I chose Pleroma mostly for the reasons their intro post. If you want to try this out, feel free to make an account on my instance, but be warned it is an adjustment. For mobile, the Twidere client lets me look at and post to both my Pleroma feed and Twitter, so it's easier to wean off.

The main reason people might not want to do this—it's lonely. Every time I log into Twitter there's great stuff there, whereas I'm still feeling out who's in the fediverse. This whole topic merits its own post, but I'm not giving up yet.


I'm a failure (services not running)

These are things I want, and spent about an hour on, before giving up for a bit. I have every intention of getting these up but it's not obvious when.

Mail servers

I feel like it'd be a cool flex to have an email address like el_jefe@morepablo.com.

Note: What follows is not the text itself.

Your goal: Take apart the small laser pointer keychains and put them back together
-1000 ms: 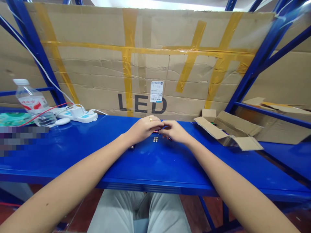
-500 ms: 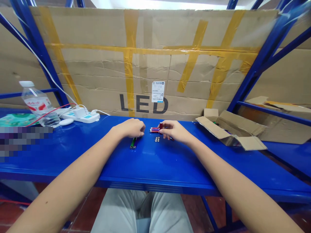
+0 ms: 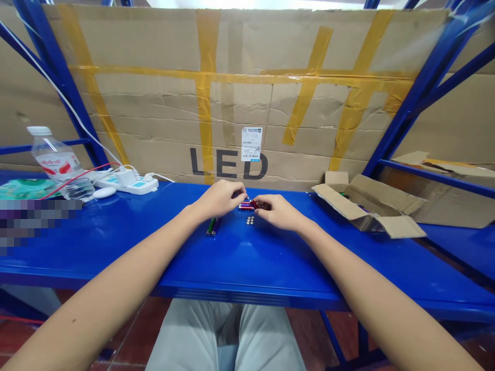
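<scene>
My right hand (image 3: 279, 211) is closed on a small red metal tube (image 3: 254, 204), tilted with its upper end toward my left hand. My left hand (image 3: 226, 197) reaches in from the left, thumb and fingers pinched together close to that end. Whatever lies in this pinch is too small to make out. Just below and behind the held tube, several red and purple metal tubes (image 3: 244, 207) lie side by side on the table. Several silver button cells (image 3: 250, 220) sit in a tight group nearer me. Left of them are a green tube (image 3: 211, 227) and a dark purple tube (image 3: 216, 227).
An open cardboard box (image 3: 369, 203) with some items inside stands on the right of the blue table (image 3: 247, 263). At the left are a water bottle (image 3: 58, 165) and a white power strip (image 3: 131, 184) with cables. A large cardboard sheet (image 3: 162, 113) closes off the back.
My left hand has moved right, from above the green and purple tubes to the end of the red tube. The red tube has gone from upright to tilted in my right hand.
</scene>
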A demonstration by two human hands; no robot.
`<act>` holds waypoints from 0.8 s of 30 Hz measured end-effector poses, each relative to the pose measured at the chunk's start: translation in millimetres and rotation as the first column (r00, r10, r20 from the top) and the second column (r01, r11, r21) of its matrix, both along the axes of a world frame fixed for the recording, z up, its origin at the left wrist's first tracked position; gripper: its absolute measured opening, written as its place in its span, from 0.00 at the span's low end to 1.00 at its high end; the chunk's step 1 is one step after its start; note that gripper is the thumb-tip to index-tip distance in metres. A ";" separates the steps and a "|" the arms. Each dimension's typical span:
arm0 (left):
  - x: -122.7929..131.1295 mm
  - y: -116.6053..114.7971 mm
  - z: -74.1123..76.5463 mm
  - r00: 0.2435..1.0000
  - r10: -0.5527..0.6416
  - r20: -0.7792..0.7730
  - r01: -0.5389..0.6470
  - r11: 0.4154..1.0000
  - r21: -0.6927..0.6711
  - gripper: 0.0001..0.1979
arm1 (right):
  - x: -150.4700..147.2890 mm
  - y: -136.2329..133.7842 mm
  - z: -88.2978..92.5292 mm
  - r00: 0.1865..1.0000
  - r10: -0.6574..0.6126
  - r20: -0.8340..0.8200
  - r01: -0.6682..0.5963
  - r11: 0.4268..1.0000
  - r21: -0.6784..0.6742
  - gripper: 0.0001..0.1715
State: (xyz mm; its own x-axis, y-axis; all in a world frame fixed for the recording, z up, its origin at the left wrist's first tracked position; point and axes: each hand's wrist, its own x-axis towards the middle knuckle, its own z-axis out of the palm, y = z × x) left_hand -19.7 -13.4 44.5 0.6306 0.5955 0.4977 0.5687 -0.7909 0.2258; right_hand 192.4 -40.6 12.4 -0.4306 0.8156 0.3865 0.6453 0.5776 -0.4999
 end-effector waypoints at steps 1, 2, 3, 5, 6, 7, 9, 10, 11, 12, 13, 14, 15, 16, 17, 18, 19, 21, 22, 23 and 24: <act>1.8 -1.0 -1.7 0.999 -0.025 0.034 0.026 0.999 -0.023 0.09 | 0.5 0.1 -0.2 1.000 0.014 0.014 -0.014 1.000 0.003 0.12; 3.5 -1.5 -3.8 0.997 -0.048 0.063 0.051 0.998 -0.046 0.08 | 0.7 0.1 -0.2 0.999 0.029 0.021 -0.029 1.000 0.005 0.13; 5.2 -1.7 -6.0 0.994 -0.065 0.089 0.072 0.995 -0.069 0.08 | 0.7 0.1 -0.1 0.999 0.044 0.024 -0.045 0.999 0.007 0.14; 7.9 -1.1 -10.0 0.987 -0.080 0.142 0.096 0.989 -0.109 0.07 | 0.0 0.3 0.2 0.997 0.068 0.025 -0.069 0.997 0.026 0.15; 8.9 -0.5 -11.3 0.983 -0.078 0.164 0.099 0.987 -0.125 0.07 | -0.6 0.6 0.2 0.997 0.076 0.023 -0.077 0.996 0.045 0.15; 9.6 0.1 -12.3 0.980 -0.071 0.186 0.098 0.986 -0.138 0.07 | -1.4 0.9 0.0 0.997 0.080 0.015 -0.081 0.995 0.067 0.15; 10.4 1.4 -13.3 0.973 -0.046 0.227 0.084 0.983 -0.162 0.07 | -3.3 1.6 -1.3 0.997 0.077 -0.014 -0.075 0.992 0.104 0.14; 10.6 2.0 -13.5 0.968 -0.035 0.247 0.080 0.982 -0.173 0.06 | -4.4 1.8 -2.5 0.997 0.069 -0.033 -0.065 0.991 0.114 0.14; 10.8 2.5 -13.8 0.964 -0.028 0.266 0.079 0.980 -0.184 0.06 | -5.4 1.9 -3.8 0.997 0.059 -0.053 -0.053 0.992 0.115 0.15; 10.9 2.9 -14.3 0.959 -0.024 0.284 0.082 0.977 -0.196 0.06 | -6.4 1.8 -5.2 0.996 0.046 -0.074 -0.038 0.993 0.113 0.15; 11.1 3.4 -14.9 0.953 -0.023 0.302 0.091 0.973 -0.211 0.06 | -7.3 1.5 -6.5 0.995 0.035 -0.091 -0.024 0.993 0.111 0.16; 11.2 3.7 -15.6 0.948 -0.028 0.318 0.105 0.968 -0.227 0.07 | -8.1 1.0 -7.7 0.994 0.028 -0.104 -0.016 0.993 0.115 0.16; 11.4 4.0 -16.5 0.942 -0.037 0.333 0.124 0.962 -0.244 0.07 | -8.7 0.4 -8.5 0.993 0.026 -0.113 -0.012 0.992 0.127 0.15; 11.8 4.0 -17.3 0.937 -0.045 0.347 0.142 0.955 -0.262 0.08 | -9.2 -0.3 -8.9 0.993 0.025 -0.118 -0.007 0.989 0.150 0.14; 12.2 3.9 -18.0 0.932 -0.051 0.359 0.159 0.948 -0.278 0.08 | -9.5 -1.1 -8.9 0.993 0.019 -0.121 0.004 0.983 0.184 0.12; 12.7 3.4 -18.6 0.928 -0.054 0.369 0.171 0.941 -0.292 0.08 | -9.6 -1.8 -8.7 0.993 0.010 -0.118 0.017 0.975 0.223 0.11; 13.4 2.6 -19.0 0.925 -0.054 0.376 0.179 0.936 -0.304 0.08 | -9.5 -2.5 -8.1 0.994 -0.003 -0.111 0.032 0.965 0.262 0.11; 15.0 0.4 -19.3 0.919 -0.054 0.389 0.191 0.927 -0.322 0.08 | -8.7 -3.4 -6.6 0.996 -0.031 -0.084 0.057 0.943 0.327 0.12; 15.8 -1.0 -19.2 0.916 -0.055 0.397 0.197 0.923 -0.329 0.08 | -8.1 -3.7 -5.6 0.997 -0.040 -0.067 0.061 0.934 0.353 0.11; 16.6 -2.4 -19.0 0.914 -0.057 0.401 0.204 0.920 -0.335 0.08 | -7.3 -3.9 -4.6 0.998 -0.044 -0.053 0.061 0.925 0.375 0.10; 17.4 -3.7 -18.8 0.913 -0.058 0.403 0.209 0.916 -0.341 0.08 | -6.5 -4.0 -3.5 0.998 -0.041 -0.043 0.055 0.918 0.393 0.11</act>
State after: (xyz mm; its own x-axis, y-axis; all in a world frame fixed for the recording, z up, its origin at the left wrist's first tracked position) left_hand -2.3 -17.1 25.7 0.5266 0.7060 0.4735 0.2753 -0.6686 0.6908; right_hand 185.9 -44.5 8.9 -0.3760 0.6136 0.6943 0.6644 0.7008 -0.2595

All my email has always gone to someone else's server.

Replaces: GMail. Google is holding a ton of the world's email, and even if you're not on GMail they still see it in replies and forwards. Email is a cockroach that won't die: it's been our Internet Driver's License for a while. Nobody is promoting adoption of open APIs or protocols for everyone to use like they used to; everyone is fighting to create walled gardens, email will probably be one of the last protocols of the Old Open Days to hang on. But it won't be worth anything if it all belongs to one company.

My failures/what I've tried: Holy shit, email is a pain in the ass.

I've been working through this blog post, which is fantastic and I've been using as a reference walking through the process. I'm very grateful for it! But I got tripped on a few things:

I intend to go back to it, but this will be more than a single "outing," as it were. Luckily, it's non-urgent.

Lazy way out: A template for "what more of these projects should look like" is Mail In A Box. It's a bunch of bash scripts that are highly prescriptive and which, in theory, make installation of your value prop happen in a single command. The lazy way out is to give it its own instance, and run this with minimal changes. A less-lazy-but-still-good thing I might do is look at its actual setup scripts and run the ones I want, omit the ones I don't (as previously mentioned, I don't want DNS, nor do I need a webmail client, I'm fine with just the server and point something like mutt or Thunderbird into it and K-9 Mail).

Laziest way out: Buy GSuite Apps and point the nameservers for my domain at it, lol. That's what I did with Ghostlight when I was trying to get that project off the ground.

Should others do this? I beg anyone who can and/or is interested to federate their email, but loooooool email is not an easy protocol.

SourceHut (sr.ht)

Screenshot of SourceHut.

SourceHut is billed as "the hacker's forge," providing a self-hosted solution to many server needs for developers: repository hosting, continuous integration, mailing lists, code review, ticket tracking, and wikis.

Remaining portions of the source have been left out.